Role of Magnetic Anisotropy on the Hyperthermia Efficiency in Spherical Fe3−xCoxO4 (x = 0–1) Nanoparticles

Abstract

The use of magnetic nanoparticles in the treatment of cancer using alternating current hyperthermia therapy has shown the potential to replace or supplement conventional cancer treatments, radiotherapy and chemotherapy, which have severe side effects. Though the nearly spherical sub-10 nm iron oxide nanoparticles have their approval from the US Food and Drug Administration, their low heating efficiency and removal from the body after hyperthermia treatment raises serious concerns. The majority of magnetic hyperthermia research is working to create nanomaterials with improved heating efficiency and long blood circulation time. Here, we have demonstrated a simple strategy to enhance the heating efficiency of sub-10 nm Fe3O4 nanoparticles through the replacement of Fe+2 ions with Co+2 ions.

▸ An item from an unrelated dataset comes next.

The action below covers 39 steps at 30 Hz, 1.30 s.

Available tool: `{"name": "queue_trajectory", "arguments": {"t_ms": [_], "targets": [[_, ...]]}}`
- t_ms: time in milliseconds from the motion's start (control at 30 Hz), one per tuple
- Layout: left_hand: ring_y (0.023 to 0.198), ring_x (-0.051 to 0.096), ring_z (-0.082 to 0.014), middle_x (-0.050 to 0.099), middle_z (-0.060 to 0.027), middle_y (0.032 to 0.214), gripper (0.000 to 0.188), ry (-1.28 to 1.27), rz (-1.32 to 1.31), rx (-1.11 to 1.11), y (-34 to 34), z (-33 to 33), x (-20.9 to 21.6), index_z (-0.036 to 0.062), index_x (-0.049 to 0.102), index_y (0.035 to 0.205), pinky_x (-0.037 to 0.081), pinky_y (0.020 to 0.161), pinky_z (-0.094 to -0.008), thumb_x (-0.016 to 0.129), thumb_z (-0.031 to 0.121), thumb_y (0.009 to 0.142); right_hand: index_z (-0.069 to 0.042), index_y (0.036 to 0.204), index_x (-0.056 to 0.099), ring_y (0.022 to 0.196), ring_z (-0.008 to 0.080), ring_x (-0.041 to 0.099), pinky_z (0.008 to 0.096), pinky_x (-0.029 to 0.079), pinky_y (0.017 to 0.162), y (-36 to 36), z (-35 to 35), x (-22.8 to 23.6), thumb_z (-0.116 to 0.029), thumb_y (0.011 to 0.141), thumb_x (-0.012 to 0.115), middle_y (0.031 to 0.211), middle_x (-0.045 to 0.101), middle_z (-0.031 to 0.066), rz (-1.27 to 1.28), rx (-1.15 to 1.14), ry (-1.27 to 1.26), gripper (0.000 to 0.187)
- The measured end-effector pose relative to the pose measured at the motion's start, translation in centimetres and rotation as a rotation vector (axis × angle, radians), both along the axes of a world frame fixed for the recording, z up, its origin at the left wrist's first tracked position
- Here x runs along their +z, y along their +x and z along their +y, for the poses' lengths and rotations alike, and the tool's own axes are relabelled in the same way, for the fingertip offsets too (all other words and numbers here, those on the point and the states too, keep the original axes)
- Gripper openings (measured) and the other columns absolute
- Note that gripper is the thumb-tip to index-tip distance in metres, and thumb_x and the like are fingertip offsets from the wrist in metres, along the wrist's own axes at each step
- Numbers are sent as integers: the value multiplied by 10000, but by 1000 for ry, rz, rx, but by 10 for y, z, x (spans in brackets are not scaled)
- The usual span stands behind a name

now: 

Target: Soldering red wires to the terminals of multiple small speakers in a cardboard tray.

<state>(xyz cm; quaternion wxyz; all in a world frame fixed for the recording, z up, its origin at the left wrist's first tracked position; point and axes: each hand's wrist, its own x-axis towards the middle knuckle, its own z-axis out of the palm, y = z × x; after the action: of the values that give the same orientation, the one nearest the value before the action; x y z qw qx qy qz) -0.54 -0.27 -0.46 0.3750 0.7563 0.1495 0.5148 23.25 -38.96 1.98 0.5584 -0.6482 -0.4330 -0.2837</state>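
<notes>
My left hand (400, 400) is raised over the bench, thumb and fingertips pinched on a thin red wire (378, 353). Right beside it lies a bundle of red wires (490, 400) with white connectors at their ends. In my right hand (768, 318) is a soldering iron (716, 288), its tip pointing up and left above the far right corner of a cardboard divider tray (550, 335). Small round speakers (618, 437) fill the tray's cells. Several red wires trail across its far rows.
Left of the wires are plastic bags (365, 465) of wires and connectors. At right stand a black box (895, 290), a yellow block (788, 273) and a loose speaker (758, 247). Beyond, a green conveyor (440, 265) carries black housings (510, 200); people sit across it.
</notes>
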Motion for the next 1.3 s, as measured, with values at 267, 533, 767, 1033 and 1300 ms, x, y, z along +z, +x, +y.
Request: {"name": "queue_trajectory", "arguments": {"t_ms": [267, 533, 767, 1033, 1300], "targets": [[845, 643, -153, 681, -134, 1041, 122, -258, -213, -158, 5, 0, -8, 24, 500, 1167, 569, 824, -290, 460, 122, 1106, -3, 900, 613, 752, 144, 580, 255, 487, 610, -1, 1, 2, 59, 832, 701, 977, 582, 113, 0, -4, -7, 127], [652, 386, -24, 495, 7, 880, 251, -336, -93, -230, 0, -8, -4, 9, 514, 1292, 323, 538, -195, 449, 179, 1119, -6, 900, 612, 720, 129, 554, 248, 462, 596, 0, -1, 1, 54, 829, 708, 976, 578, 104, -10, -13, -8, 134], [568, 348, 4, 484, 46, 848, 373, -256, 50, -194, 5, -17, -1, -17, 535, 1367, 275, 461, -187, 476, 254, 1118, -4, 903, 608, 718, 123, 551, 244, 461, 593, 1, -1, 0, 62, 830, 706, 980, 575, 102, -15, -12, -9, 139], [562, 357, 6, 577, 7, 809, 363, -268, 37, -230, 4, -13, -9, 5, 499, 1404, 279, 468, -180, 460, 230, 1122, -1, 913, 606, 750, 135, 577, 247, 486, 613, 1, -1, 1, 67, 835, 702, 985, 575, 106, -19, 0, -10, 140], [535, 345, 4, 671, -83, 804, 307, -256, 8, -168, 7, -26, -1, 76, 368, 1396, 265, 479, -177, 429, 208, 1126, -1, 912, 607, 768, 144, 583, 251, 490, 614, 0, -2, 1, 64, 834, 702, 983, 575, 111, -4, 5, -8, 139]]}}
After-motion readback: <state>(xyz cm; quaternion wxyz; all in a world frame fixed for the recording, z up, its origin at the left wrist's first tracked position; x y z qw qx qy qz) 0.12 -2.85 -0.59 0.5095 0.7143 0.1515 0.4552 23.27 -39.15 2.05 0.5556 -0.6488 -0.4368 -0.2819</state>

Magnetic and hyperthermia experiments on the 7 nm Fe3−xCoxO4 (x = 0–1) nanoparticles showed that the blocking temperature, the coercivity at 10 K, and the specific absorption rate followed a similar trend with a maximum at x = 0.75, which is in corroboration with the theoretical prediction. Our study revealed that the heating efficiency of the Fe3−xCoxO4 (x = 0–1) nanoparticles varies not just with the size and saturation magnetization but also with the magnetocrystalline anisotropy of the particles.